Herdenschutz schützt nicht nur vor Wölfen

Herdenschutz wird oft mit Schutz vor dem Wolf gleichgesetzt. Jedoch ist der Wolf bei weitem nicht die einzige Bedrohung für Nutztiere auf der Weide. Eine Statistik aus dem Jahr 2018 aus Südtirol zeigt, dass zwar 60 Tiere von Wölfen gerissen, allerdings wurden auch 21 Tiere von anderen Raubtieren gerissen, wahrscheinlich Füchsen oder Hunden. Und Risse sind bei Weitem nicht die größte Gefahr für Tiere auf der Weide. Über 1000 Tiere starben der gleichen Studie zufolge durch Unfälle und ähnliches.

Diese Statistik zeigt, dass der Wolf nicht die größte Sorge von Viehhaltern ist. Unfälle lassen sich zwar nicht vermeiden, der Einsatz von Zäunen, Hirten und Herdenschutzhunden kann jedoch dazu beitragen, dass einzelne Tier sich nicht von der Herde trennen und durch Abstürze oder Verkehrsunfälle sterben.

Der Wolf ist nicht das einzige Raubtier

Herdenschutz hilft außerdem gegen sämtliche Art von Raubtieren. Darunter fallen nicht nur Wildtiere, wie Wölfe, Bären, Goldschakale oder Luchse, sondern auch Haustiere wie Hunde und Katzen. Lange ist schon bekannt, dass streunende Hunde und Katzen eine ernsthafte Bedrohung für wildlebende Arten sind. In Brasilien wird der Hund mittlerweile als das „gefährlichste Raubtier“ überhaupt angesehen und in Mitteleuropa stellen jagende Hauskatzen eine ernsthafte Bedrohung für Vögel dar.

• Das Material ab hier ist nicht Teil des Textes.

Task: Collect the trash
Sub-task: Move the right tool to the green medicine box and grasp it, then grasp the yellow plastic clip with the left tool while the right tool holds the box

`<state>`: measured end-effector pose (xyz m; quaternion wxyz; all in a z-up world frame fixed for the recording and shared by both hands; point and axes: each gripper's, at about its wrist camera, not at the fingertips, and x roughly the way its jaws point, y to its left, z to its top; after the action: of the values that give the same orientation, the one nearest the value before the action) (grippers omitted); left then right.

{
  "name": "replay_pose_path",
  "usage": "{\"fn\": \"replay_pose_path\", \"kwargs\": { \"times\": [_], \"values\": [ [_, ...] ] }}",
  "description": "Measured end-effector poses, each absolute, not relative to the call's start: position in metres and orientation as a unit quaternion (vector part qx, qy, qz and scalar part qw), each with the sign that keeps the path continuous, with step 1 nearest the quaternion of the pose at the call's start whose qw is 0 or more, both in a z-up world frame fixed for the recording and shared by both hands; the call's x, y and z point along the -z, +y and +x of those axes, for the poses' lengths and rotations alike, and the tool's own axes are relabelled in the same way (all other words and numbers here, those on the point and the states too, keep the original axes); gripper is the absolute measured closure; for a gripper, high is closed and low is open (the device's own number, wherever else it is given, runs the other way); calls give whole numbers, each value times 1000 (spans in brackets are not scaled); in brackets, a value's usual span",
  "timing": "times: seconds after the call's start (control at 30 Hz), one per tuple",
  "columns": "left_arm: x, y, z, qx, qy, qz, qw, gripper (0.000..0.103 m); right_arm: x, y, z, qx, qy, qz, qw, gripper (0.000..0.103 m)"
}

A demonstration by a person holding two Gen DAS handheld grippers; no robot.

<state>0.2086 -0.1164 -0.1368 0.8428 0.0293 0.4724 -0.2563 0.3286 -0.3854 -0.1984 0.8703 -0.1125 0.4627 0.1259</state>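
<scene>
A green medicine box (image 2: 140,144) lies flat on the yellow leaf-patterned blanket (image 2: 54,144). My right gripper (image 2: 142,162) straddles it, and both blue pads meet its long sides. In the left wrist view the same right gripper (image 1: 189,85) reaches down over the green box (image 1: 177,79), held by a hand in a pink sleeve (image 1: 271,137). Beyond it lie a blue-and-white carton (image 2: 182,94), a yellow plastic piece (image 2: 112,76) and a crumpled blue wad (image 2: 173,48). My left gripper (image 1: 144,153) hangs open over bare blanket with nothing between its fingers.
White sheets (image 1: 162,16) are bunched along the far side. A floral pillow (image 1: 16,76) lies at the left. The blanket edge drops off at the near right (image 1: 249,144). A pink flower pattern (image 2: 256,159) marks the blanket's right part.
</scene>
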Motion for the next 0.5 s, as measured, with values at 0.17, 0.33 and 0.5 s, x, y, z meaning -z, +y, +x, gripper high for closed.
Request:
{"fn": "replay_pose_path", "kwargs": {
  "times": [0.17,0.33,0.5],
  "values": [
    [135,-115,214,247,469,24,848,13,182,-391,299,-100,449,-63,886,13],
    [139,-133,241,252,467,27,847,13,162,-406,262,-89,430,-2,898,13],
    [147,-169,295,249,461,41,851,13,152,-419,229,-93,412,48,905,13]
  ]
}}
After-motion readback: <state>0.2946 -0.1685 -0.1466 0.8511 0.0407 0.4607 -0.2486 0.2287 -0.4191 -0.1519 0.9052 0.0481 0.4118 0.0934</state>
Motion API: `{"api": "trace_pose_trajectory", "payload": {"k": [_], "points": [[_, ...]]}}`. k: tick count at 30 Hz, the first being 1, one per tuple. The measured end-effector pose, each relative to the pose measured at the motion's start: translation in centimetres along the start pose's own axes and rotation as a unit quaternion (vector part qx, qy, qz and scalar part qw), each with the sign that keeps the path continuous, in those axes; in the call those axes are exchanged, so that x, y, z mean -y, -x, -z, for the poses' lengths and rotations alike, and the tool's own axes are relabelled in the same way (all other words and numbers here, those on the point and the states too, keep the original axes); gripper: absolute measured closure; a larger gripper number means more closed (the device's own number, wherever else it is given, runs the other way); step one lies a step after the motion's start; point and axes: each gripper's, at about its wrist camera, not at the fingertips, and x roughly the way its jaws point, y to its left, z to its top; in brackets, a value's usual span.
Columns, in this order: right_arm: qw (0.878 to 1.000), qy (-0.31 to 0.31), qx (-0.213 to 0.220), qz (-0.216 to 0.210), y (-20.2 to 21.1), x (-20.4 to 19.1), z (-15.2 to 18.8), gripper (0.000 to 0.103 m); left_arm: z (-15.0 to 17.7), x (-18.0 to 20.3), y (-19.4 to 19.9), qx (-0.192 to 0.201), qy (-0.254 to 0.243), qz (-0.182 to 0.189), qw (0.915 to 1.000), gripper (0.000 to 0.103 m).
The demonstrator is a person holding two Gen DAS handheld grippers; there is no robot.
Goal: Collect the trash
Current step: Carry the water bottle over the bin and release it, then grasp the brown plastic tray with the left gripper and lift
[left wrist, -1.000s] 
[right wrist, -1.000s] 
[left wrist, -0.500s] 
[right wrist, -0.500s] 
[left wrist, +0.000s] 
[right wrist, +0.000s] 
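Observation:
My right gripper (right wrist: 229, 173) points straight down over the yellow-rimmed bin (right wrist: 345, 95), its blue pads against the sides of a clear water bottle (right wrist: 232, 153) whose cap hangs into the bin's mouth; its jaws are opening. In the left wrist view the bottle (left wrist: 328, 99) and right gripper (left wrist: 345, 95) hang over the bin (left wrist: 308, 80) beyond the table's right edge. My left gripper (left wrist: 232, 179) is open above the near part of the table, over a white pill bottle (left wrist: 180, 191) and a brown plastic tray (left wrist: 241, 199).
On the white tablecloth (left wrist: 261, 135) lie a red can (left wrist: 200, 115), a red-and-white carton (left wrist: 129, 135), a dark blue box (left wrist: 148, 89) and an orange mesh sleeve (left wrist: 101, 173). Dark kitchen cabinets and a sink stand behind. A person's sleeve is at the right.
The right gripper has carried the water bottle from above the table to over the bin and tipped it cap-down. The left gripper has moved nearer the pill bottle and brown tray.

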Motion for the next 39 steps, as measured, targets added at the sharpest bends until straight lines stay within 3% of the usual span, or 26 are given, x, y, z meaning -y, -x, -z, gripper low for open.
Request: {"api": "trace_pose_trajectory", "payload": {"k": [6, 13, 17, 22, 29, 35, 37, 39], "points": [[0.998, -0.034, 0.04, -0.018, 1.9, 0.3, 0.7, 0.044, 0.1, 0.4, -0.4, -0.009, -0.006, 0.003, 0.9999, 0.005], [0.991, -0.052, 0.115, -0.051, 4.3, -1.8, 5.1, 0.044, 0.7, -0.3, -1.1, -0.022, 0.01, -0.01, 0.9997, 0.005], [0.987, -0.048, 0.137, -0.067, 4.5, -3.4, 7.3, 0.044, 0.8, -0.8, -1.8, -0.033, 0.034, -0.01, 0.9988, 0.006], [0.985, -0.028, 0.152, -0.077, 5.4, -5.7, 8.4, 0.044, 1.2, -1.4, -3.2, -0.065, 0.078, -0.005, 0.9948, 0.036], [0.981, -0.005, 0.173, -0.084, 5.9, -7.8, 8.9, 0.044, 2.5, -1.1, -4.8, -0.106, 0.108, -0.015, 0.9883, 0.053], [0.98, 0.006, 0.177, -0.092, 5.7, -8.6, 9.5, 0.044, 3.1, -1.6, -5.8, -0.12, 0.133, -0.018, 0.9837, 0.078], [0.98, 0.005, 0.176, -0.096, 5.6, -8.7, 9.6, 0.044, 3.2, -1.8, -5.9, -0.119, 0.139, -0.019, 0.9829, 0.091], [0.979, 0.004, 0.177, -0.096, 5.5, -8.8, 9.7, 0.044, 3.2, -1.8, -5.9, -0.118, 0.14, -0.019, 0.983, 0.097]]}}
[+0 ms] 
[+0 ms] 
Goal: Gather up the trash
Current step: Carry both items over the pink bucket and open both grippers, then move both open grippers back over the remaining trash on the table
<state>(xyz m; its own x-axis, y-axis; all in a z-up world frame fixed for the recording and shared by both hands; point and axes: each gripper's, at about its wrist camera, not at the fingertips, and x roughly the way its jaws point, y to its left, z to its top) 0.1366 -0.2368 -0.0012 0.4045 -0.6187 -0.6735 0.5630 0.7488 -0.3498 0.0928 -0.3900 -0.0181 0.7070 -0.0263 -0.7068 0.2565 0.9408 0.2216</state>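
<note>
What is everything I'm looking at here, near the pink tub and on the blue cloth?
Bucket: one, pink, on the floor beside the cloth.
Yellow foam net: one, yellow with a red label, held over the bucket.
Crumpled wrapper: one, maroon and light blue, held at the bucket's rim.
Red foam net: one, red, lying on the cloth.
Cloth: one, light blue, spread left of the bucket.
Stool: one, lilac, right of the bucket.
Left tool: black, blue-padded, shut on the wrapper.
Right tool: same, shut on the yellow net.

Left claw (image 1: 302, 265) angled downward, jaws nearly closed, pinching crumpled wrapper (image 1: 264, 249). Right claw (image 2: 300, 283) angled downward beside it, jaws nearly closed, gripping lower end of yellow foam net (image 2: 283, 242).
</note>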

Besonders für Geflügel und kleine Nutztiere sind streunende Hunde und Katzen eine echte Bedrohung. Im August drangen bei Cottbus zwei Berner Sennenhunde in eine Gehege für Gänse und töteten über 100 Gänse, es könnte sich sogar bis auf zweihundert erhöhen.

Es ist als Viehhalter also ein Trugschluss, man müsse sich nicht mit Herdenschutz auseinandersetzen, wenn es kein Wölfe in der Nähe gibt. Wie der Name schon sagt, geht es beim „Herden“-Schutz um den Schutz der Herde vor sämtlichen Gefahren, nicht um den Schutz des Wolfes. Herdenschutz soll ein Mittel sein, um das Zusammenleben von Vieh, Mensch und Wildnis zu erleichtern.